With the listing in front of you, retype it exactly.
** Data for the task follows **
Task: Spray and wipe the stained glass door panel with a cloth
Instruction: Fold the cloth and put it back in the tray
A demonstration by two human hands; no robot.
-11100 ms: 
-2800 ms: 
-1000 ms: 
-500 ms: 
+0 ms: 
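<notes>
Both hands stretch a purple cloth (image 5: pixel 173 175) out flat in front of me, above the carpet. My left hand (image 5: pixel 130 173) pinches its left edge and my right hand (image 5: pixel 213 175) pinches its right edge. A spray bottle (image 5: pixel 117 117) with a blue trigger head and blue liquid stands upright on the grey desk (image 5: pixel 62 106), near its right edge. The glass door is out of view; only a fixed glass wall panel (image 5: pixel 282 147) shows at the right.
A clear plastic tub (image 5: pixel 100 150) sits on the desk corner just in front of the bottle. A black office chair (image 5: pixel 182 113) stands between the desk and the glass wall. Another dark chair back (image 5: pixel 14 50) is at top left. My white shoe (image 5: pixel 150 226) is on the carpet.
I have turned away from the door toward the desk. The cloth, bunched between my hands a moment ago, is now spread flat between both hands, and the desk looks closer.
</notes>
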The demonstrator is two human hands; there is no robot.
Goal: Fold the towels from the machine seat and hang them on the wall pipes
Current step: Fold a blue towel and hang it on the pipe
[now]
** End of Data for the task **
Exercise answer ▸
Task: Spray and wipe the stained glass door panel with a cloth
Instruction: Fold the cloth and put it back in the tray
A demonstration by two human hands; no robot.
-11100 ms: 
-2800 ms: 
-1000 ms: 
-500 ms: 
+0 ms: 
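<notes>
Both hands stretch a purple cloth (image 5: pixel 173 175) out flat in front of me, above the carpet. My left hand (image 5: pixel 130 173) pinches its left edge and my right hand (image 5: pixel 213 175) pinches its right edge. A spray bottle (image 5: pixel 117 117) with a blue trigger head and blue liquid stands upright on the grey desk (image 5: pixel 62 106), near its right edge. The glass door is out of view; only a fixed glass wall panel (image 5: pixel 282 147) shows at the right.
A clear plastic tub (image 5: pixel 100 150) sits on the desk corner just in front of the bottle. A black office chair (image 5: pixel 182 113) stands between the desk and the glass wall. Another dark chair back (image 5: pixel 14 50) is at top left. My white shoe (image 5: pixel 150 226) is on the carpet.
I have turned away from the door toward the desk. The cloth, bunched between my hands a moment ago, is now spread flat between both hands, and the desk looks closer.
</notes>
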The demonstrator is two human hands; there is no robot.
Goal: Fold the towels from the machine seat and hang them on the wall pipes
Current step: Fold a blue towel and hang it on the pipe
[now]

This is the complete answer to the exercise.